Acórdão do Tribunal da Relação do Porto
Processo:
9910289
Nº Convencional: JTRP00026615
Relator: MARQUES SALGUEIRO
Descritores: CHEQUE SEM PROVISÃO
PEDIDO CÍVEL
REQUERIMENTO
REQUISITOS
INDICAÇÃO DE PROVA
EXTINÇÃO DO PROCEDIMENTO CRIMINAL
PROSSEGUIMENTO DO PROCESSO
RELAÇÃO JURÍDICA SUBJACENTE
MÚTUO
NULIDADE POR FALTA DE FORMA LEGAL
RESPONSABILIDADE CIVIL
RESPONSABILIDADE CONTRATUAL
RESPONSABILIDADE EXTRA CONTRATUAL
DOLO
NEGLIGÊNCIA
Nº do Documento: RP199910209910289
Data do Acordão: 10/20/1999
Votação: UNANIMIDADE
Tribunal Recorrido: 2 J CR GUIMARÃES
Processo no Tribunal Recorrido: 1033/96
Data Dec. Recorrida: 12/18/1998
Texto Integral: N
Privacidade: 1
Meio Processual: REC PENAL.
Decisão: REENVIO DO PROCESSO.
Área Temática: DIR CIV - DIR RESP CIV.
DIR PROC PENAL.
Legislação Nacional: CP95 ART129.
CPP98 ART71 ART330 N2 ART331 N1 ART377 N1 ART445 N3.
CCIV66 ART220 ART289 ART483 ART1142 ART1143.

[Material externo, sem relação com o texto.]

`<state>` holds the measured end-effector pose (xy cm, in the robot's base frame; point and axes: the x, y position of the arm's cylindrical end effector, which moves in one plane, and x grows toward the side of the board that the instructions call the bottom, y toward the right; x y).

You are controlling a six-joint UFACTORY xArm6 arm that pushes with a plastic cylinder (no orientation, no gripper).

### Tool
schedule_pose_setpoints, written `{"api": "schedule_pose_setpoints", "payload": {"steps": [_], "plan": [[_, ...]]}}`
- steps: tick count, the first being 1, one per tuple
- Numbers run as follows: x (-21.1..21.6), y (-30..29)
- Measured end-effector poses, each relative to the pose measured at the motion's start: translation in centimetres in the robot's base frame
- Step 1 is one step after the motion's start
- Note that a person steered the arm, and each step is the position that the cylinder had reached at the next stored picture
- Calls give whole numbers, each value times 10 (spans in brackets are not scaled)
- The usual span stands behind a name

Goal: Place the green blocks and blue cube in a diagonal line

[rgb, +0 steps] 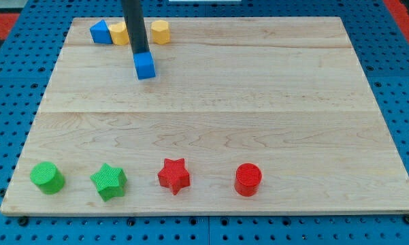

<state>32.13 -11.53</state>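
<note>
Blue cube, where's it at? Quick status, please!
My tip at the blue cube's top edge. Cube out of the top row. Green star and green cylinder sit bottom left. Nothing between.

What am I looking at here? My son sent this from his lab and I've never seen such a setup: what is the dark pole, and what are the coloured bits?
The dark pole is the end of a robot arm. It has no hand, only a rod whose lower end, my tip, slides over the wooden board and pushes blocks. There is one camera, looking down at the board. My tip sits just above the blue cube, touching it. At the view's top left are another blue block and two yellow blocks. Along the bottom: a green cylinder, a green star, a red star and a red cylinder. Nothing is held.
</note>
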Motion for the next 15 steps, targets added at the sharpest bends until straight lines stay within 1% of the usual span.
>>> {"api": "schedule_pose_setpoints", "payload": {"steps": [1,2,3,4,5,6,7,8,9,10,11,12,13,14,15], "plan": [[65,8],[117,-5],[115,-24],[184,-82],[248,-183],[289,-183],[296,-100],[296,-78],[266,-84],[288,-88],[296,-39],[261,-3],[207,-17],[196,1],[187,56]]}}
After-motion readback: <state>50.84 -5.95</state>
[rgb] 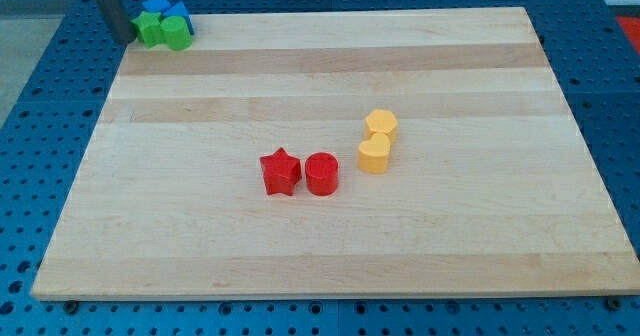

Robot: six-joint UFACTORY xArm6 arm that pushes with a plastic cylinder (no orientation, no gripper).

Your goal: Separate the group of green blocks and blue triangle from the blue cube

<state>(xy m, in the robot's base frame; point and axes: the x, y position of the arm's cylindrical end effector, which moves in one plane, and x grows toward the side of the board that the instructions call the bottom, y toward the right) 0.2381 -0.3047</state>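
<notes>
A tight cluster sits at the board's top left corner. It holds a green block (150, 29) on the left, a second, rounder green block (178, 35) to its right, a blue triangle (155, 5) behind them, and a blue cube (180, 17) at the back right. All of them touch. My dark rod comes down from the view's top, and my tip (126, 39) is just left of the left green block, at the board's corner. I cannot tell if it touches that block.
A red star (280, 172) and a red cylinder (322, 174) sit side by side near the board's middle. Two yellow blocks (381, 126) (374, 156) stand touching to their right. The wooden board (400, 246) rests on a blue perforated table.
</notes>
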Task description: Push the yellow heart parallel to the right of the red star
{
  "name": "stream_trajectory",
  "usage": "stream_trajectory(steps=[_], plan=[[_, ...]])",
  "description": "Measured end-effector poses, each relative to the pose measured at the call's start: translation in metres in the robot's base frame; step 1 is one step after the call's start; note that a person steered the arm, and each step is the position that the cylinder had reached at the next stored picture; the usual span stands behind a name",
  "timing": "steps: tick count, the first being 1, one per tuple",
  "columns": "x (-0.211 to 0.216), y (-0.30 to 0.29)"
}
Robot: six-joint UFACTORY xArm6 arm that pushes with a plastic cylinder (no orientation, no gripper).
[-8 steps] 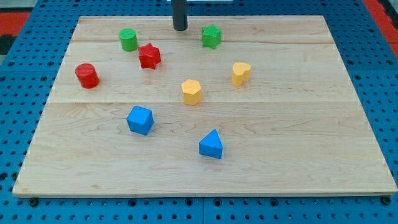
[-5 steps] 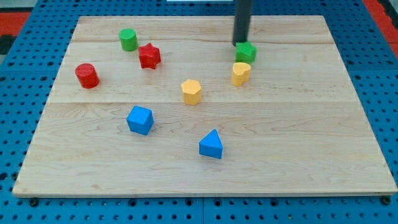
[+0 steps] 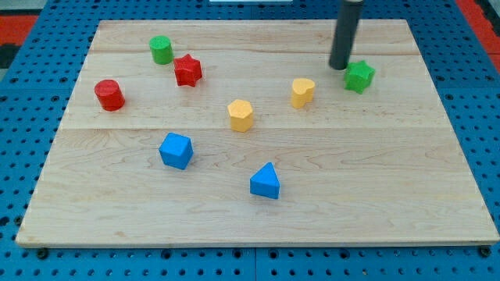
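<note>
The wooden board carries everything, and the arm's rod, which has no jaws to open or close, stands near the view's top right. My tip sits just left of the green star, almost touching it. The yellow heart lies near the tip, down and to its left, while the red star is well to the tip's left at about its height. To do this well, the tip should probably circle below the heart and nudge it gently upward, level with the star.
</note>
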State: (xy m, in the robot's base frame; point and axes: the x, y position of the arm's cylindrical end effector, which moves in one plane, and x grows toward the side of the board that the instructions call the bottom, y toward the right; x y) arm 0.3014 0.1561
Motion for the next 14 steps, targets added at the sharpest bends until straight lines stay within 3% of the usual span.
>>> stream_trajectory(steps=[1, 2, 3, 4, 5, 6, 9, 10, 11, 14], plan=[[0.001, 0.004], [0.060, 0.022], [0.034, -0.027], [0.038, -0.090], [0.080, -0.148], [0.093, -0.114], [0.092, -0.113], [0.104, -0.048], [0.111, -0.033], [0.071, -0.029]])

DL 316/97 DE 1997/11/19 ART3 N4.
Jurisprudência Nacional: ASS STJ DE 1999/06/17 IN DR IS-A 1999/08/03.
Sumário: I - Relativamente ao pedido de indemnização civil deduzido em processo penal, que tem de ser fundado na prática de um crime, o pedido cível não tem que indicar de forma expressa os factos que já constam da da acusação ou pronúncia e sua prova, bastando a mera remissão para essa acusação ou pronúncia.
II - Tendo o processo prosseguido apenas para conhecimento do pedido civil nada impedia que no julgamento se produzisse a prova indicada para sustentação da acusação.
III - Extinto o procedimento criminal, e prosseguindo o processo só para julgamento do pedido civil, a intervenção do arguido surge agora apenas como demandado civil, e, nessa medida, sujeita à disciplina que rege para as partes civis, não sendo fundamento de adiamento da audiência a falta das partes civis ou dos seus representantes ( artigos 330 n.2 e 331 n.1 do Código de Processo Penal ).
IV - É de manter o entendimento acolhido no acórdão do Supremo Tribunal de Justiça, de 17 de Junho de 1999, proferido nos termos dos artigos 437 e seguintes do Código de Processo Penal, se não forem aduzidos novos argumentos que se possam contrapôr e que se antevejam com força para invalidar a linha de argumentação ali desenvolvida.
V - Sendo a relação jurídica subjacente ao cheque um contrato de mútuo, ainda que nulo por falta de forma, a condenação do arguido no pedido civil não pode subsistir fundada nesse contrato, nem se poderá invocar a mera obrigação cambiária decorrente da subscrição do cheque pois, sem se esclarecer se, na sua emissão, o arguido agiu com dolo ou mesmo só com mera negligência, também não é possível integrar essa sua conduta na previsão do artigo 483 do Código Civil.